Environment

Exxon Pledges Net-Zero Emissions by 2050 LOL

Exxon Pledges Net-Zero Emissions by 2050 LOL

Exxon Mobil, the fossil fuel industry’s behemoth, has vowed to reduce net greenhouse gas emissions to zero by 2050, catching up to BP, Shell, and other competitors who have made similar commitments to reduce their carbon footprints. You might be wondering how firms who make billions of dollars selling fossil fuels can produce carbon emissions that are zero. That is an excellent question.

Exxon’s net-zero goals were highlighted in the company’s Advancing Climate Solutions 2022 Progress Report earlier this week. In essence, the plan intends to minimize or offset emissions generated by its oil and gas extraction, processing, and shipping (in Big Oil buzzword terms, this is known as scope 1 and scope 2). However — and this is a big but – the plan excludes emissions resulting from the products they sell (scope 3), which account for the vast bulk of the emissions they cause. In other words, by 2050, the corporation will have achieved net-zero emissions from its own operations. They, however, continue to sell fossil fuels as usual.

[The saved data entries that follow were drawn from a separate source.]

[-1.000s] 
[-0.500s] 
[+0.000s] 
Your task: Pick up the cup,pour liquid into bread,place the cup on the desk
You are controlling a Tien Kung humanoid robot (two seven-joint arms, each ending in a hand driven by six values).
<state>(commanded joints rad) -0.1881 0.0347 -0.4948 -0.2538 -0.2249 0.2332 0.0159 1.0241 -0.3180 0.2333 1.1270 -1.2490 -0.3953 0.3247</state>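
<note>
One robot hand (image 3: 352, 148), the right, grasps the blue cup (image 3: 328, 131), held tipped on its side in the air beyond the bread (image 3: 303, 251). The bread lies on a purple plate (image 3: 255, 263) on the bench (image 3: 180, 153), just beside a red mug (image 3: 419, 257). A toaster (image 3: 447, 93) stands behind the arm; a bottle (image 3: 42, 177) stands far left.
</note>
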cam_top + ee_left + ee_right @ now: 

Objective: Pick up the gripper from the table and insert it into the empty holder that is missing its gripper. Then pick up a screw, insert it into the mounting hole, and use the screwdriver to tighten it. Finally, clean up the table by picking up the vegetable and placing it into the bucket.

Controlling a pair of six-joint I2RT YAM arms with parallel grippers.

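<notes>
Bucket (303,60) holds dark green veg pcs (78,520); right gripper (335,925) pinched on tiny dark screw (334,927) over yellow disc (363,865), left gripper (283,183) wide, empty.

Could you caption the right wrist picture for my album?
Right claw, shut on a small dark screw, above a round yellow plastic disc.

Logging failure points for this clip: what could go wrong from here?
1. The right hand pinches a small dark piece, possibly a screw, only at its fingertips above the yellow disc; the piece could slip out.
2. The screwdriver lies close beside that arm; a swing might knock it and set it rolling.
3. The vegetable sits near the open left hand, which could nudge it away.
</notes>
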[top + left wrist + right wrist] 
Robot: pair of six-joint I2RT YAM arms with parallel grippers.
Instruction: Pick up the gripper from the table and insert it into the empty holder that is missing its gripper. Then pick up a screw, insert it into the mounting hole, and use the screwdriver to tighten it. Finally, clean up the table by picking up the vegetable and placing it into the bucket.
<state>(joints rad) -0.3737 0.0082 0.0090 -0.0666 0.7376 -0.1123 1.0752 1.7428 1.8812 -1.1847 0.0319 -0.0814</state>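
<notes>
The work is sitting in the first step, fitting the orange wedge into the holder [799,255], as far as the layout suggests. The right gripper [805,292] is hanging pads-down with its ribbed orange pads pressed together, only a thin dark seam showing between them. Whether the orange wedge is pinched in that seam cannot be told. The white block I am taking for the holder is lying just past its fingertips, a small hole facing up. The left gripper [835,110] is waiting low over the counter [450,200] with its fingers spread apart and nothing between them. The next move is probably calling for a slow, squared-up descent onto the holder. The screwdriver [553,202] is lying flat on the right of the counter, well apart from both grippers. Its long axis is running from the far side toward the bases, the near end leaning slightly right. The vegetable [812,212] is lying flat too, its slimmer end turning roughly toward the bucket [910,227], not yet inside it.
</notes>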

“It’s typical of Exxon to make a great show about pledging to go net-zero by 2050 while continuing to expand their climate-wrecking operations around the world,” said May Boeve, Chief Executive of environmental NGO 350.org.. “The term ‘net zero’ is being exploited by the world’s top polluters and governments as a ruse to avoid responsibility, shift obligations, hide climate inaction, and, in some circumstances, even scale up fossil fuel extraction, burning, and emissions,” according to the report.  It is no surprise that Exxon has waged a decades-long campaign of skepticism and misinformation, is suddenly claiming to be a part of the answer. We must abandon fossil fuels if we are to combat climate change.”

Others are unimpressed as well. In a statement, Kathy Mulvey, accountability campaign director in the Climate and Energy program of the Union of Concerned Scientists, said, “ExxonMobil’s carbon reduction plan misses the target and is too little, too late.” “This pledge only applies to operational emissions, often known as scope 1 and 2, which account for a small percentage of total global warming emissions linked with a fossil fuel company’s operations. 

ExxonMobil is shifting accountability for the majority of its emissions onto consumers who are using its products exactly as the business intended by refusing to make any commitment to reduce emissions from burning oil and gas, known as scope 3.

The burning of fossil fuels such as coal, natural gas, and petroleum causes the majority of greenhouse gas emissions in the United States. Fossil fuel burning for energy accounts for 92 percent of total carbon emissions in the US and 74 percent of all US greenhouse gas emissions, according to the Energy Information Administration. Experts are increasingly suspicious of firms and countries making imprecise “net-zero” pledges and commitments, even if Exxon’s goal is weak. Net-zero emissions do not imply that there are no emissions. 

Instead of requiring emissions reductions, it usually entails “offsetting” them by subsidizing renewable energy projects, forest restoration, or carbon capture technology, which is currently difficult to scale up. Since the 1970s and early 1980s, Exxon has known about climate change and the effects of burning fossil fuels, but the business has chosen to bury, deny, and twist the knowledge. Exxon contributed to international climate change denial in the 1990s and 2000s. 

One strategy was to employ jargon and buzzwords that climate skeptics still use today, such as “uncertainty,” “simply a hypothesis,” “inconclusive evidence,” and “bias,” to distort the language surrounding climate change. Experts argue it is too little, too late now that it is outlining minor future goals to remedy the harm.